Snow Leopard Server-Related Changes

That title should give you a hint just how much my responsibilities have changed since I took my new job. Yes, I still run a Mac OS X Server, but I no longer get bi-yearly hardware updates. So my server is running a PPC, as is my workstation. So no Snow Leopard Server for me, at least not for a while.

I have noticed (as have many others) a few changes to how Snow Leopard handles certain server-related tasks, and I thought I'd just jot them down for the record — mine as much as yours.

Directory Utility

The first, and possibly weirdest, change is that Directory Utility is no longer a readily available application. It now lives in the very unintuitive /System/Library/Core Services, which tells me that Apple would rather us not use it unless absolutely necessary, which, generally speaking, it should not be, at least not for binding to Open Directory servers. Much of its functionality has moved to other applications and parts of the OS.

OD Server Binding

Curiously, OD binding now happens in the Login Options section of the Accounts preference pane. Even more curiously, you can open the Directory Utility from here as well:

Snow Leopard OD Binding

NFS Mounts

Directory Utility used to have a pane for configuring NFS automounts. That pane has been moved to the arguably more logical Disk Utility application, where you access it under File->NFS Mounts, but it looks pretty much the same as it did before:

Snow Leopard NFS Mounts

Root User

Since 10.5 the root user has also been activated via Directory Utility. I haven't found a new way to do this. It looks like if that's your bag you'll need to either find a way to open Directory Utility, or use the command-line. 'Course, if you know what root is, you shouldn't find either of these things terribly difficult. Especially since I just told you two ways to do the first thing.


There used to be an app called Directory in the Utilities folder, but it too is gone. I'm assuming some of its functionality has been added to Address Book, which now has its very own Accounts preference pane:

Snow Leopard Addressbook Accounts

And I've read that some of its functionality has been moved to the iCal Server Utility app now included with the 10.6 Server Admin Tools:

iCal Server Utility

I've also read that there is some functionality that is completely gone now.

MCX Cache

A fellow SysAdmin has posted his own groovy list of Snow Leopard changes as well. My favorite:

"New command, mcxrefresh, used for refreshing managed preferences on clients"

Hallelujah! I've bitched frequently about Mac OS X Server's overly aggressive cache.
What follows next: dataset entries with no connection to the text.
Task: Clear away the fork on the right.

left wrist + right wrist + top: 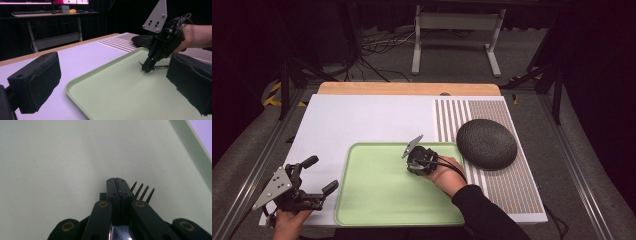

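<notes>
The right gripper [150, 67] pinched a fork [142, 191] in closed jaws, low over the green tray [362, 200], apparently setting it down. Next, those jaws would need to open. Left of the tray, the left gripper [319, 175] hovered, jaws spread.
</notes>
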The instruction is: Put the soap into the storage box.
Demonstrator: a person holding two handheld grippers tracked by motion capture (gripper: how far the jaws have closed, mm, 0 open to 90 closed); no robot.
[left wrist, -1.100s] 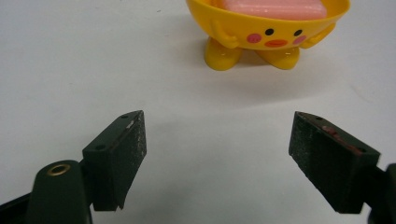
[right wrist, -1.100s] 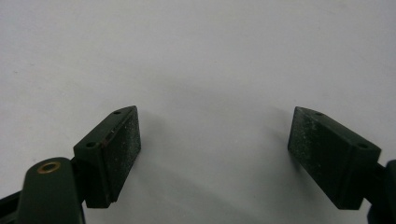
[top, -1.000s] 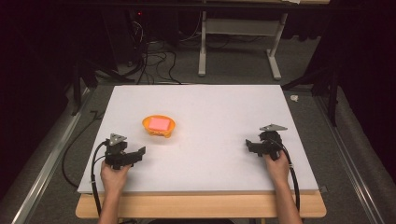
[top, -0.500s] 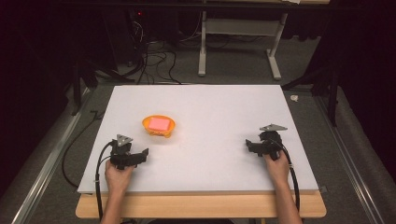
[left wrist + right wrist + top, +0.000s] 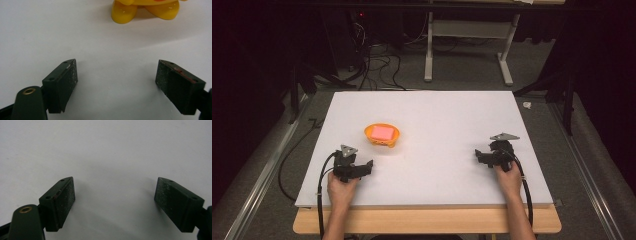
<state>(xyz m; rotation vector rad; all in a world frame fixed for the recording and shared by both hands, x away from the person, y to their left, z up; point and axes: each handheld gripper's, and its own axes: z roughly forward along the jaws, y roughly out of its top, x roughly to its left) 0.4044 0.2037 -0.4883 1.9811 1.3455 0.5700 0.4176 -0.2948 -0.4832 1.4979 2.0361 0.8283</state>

Having a way to clear it makes all the difference.


So we have a bit of a shuffling around here, but overall it looks to me like Apple is trying to keep simplifying the OD binding and setup process in Snow Leopard, as they have done with each iteration of Mac OS X. The most obvious features are in obvious places, whereas the more obscure features have been moved to more obscure locations. Most of these changes make sense, too, though dedicated apps for OD setup make sense on some level too. Must everything be another preference pane? In any case, it's just good to know that all the same stuff is there, it's just been moved around a bit.

On a personal note, it's a bit of a bummer to not get to play with Snow Leopard Server. I may never get the chance, actually. It could be long gone by the time we get new hardware, and we just don't rely on Mac OS X Server like we did at my old job. Ah well life goes on.

If anyone has any Snow Leopard Server stories to share, I'd love to hear them in the comments. As far as reportage goes, though, I'm gonna have to sit this one out.